Hollywood mungkin sedang menghadapi perubahan terbesar dalam dua dekade terakhir. Bukan karena kemunculan teknologi baru atau ekspansi layanan streaming, melainkan karena lahirnya generasi pembuat film yang tumbuh dari YouTube.
Akhir pekan lalu menjadi bukti nyata pergeseran tersebut. Film horor Backrooms, yang berawal dari creepypasta internet dan disutradarai kreator YouTube berusia 20 tahun, Kane Parsons, mencetak pembukaan fantastis sebesar 81 juta dollar AS (Rp 1,4 triliun). Angka itu menjadi rekor baru bagi distributor independen A24.
Fenomena Backrooms
Backrooms adalah film horor yang diadaptasi dari cerita pendek populer di internet. Cerita ini menggambarkan ruang tak berujung dengan lorong-lorong kosong dan suasana mencekam. Kane Parsons, yang sebelumnya dikenal sebagai kreator YouTube, berhasil membawa konsep ini ke layar lebar dengan sentuhan sinematik yang memukau.
Dampak bagi Industri Film
Keberhasilan Backrooms menunjukkan bahwa platform digital seperti YouTube kini menjadi lahan subur bagi talenta baru. Para kreator muda tidak lagi hanya membuat konten pendek, tetapi juga mampu memproduksi film layar lebar yang kompetitif. Hal ini mengubah cara Hollywood merekrut dan mengembangkan bakat.

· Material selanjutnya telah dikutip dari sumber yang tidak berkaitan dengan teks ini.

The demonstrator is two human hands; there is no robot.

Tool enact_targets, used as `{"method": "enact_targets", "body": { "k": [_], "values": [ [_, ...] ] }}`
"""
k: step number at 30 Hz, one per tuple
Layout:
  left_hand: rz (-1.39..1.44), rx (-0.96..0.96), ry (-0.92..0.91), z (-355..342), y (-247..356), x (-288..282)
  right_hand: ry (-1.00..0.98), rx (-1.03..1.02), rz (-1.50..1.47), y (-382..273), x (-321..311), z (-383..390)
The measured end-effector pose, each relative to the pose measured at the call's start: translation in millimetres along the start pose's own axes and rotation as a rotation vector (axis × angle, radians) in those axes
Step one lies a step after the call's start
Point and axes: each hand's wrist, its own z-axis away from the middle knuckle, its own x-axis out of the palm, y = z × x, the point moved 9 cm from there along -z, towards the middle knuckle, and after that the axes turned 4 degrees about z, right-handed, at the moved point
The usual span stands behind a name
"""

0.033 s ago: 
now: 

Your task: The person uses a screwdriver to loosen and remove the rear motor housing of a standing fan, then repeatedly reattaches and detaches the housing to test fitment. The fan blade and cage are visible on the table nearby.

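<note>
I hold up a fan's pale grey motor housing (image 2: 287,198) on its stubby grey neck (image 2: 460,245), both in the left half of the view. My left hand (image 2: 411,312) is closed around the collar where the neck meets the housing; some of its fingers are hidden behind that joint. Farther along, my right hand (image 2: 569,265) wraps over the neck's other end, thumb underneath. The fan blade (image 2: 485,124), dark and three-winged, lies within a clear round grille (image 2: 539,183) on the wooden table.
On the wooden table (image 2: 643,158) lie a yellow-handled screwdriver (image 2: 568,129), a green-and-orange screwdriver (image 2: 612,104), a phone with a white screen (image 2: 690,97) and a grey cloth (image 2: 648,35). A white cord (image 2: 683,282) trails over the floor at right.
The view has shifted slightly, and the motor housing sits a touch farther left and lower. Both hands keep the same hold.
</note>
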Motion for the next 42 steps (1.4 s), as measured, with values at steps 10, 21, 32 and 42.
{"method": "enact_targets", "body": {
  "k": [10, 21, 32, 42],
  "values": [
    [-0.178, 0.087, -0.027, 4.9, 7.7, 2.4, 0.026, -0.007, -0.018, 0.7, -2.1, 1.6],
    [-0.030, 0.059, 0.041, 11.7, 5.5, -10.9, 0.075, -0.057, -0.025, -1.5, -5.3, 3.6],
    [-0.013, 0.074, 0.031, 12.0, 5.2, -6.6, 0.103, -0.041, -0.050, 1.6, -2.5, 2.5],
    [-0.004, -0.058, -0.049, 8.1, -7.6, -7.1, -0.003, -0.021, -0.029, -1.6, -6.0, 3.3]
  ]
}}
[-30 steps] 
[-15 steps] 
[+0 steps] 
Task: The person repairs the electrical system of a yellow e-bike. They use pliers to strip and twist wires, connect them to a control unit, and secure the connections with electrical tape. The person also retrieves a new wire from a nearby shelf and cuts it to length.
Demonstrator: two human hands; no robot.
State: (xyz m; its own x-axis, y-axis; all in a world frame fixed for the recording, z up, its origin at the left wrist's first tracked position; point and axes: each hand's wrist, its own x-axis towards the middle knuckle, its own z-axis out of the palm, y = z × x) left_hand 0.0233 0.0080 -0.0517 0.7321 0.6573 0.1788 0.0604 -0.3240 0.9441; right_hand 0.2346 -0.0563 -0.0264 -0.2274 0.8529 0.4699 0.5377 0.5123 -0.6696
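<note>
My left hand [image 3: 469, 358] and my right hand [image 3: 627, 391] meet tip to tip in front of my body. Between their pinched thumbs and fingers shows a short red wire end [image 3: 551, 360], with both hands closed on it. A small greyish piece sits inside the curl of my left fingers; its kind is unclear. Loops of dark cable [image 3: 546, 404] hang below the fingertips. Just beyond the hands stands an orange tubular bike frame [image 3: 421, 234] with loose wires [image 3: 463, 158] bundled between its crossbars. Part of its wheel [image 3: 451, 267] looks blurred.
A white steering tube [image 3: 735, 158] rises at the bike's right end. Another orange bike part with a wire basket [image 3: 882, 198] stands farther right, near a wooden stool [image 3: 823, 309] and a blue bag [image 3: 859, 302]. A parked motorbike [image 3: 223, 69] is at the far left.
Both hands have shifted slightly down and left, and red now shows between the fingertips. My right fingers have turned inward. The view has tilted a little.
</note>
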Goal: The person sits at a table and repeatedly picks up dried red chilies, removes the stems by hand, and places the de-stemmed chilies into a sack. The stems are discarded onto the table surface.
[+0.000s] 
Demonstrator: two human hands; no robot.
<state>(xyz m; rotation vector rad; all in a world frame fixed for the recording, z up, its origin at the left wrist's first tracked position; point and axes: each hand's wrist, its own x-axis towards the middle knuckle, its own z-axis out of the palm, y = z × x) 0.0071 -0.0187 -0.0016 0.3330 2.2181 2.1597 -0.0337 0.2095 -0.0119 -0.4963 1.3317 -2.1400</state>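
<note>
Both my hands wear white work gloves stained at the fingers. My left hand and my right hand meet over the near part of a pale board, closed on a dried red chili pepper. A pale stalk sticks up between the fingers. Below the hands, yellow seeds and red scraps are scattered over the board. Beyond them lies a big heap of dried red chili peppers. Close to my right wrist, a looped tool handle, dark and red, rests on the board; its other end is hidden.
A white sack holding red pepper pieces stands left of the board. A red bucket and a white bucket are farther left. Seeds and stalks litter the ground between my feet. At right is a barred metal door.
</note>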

Menurut analis industri, tren ini akan terus berlanjut. Studio-studio besar mulai melirik kreator YouTube untuk proyek-proyek ambisius. Selain itu, distribusi independen seperti A24 juga mendapat angin segar karena mampu menangkap gelombang perubahan ini.
Masa Depan Hollywood
Perubahan ini tidak hanya terjadi di AS, tetapi juga di negara lain termasuk Indonesia. Banyak kreator konten lokal yang mulai merambah dunia film. Dengan akses teknologi yang semakin mudah, bukan tidak mungkin generasi YouTube akan mendominasi industri perfilman global dalam beberapa tahun ke depan.
Kesuksesan Backrooms menjadi pengingat bahwa inovasi sering datang dari tempat yang tidak terduga. Hollywood harus bersiap menyambut era baru di mana bakat tidak lagi hanya berasal dari sekolah film, tetapi juga dari platform digital yang menjangkau jutaan orang.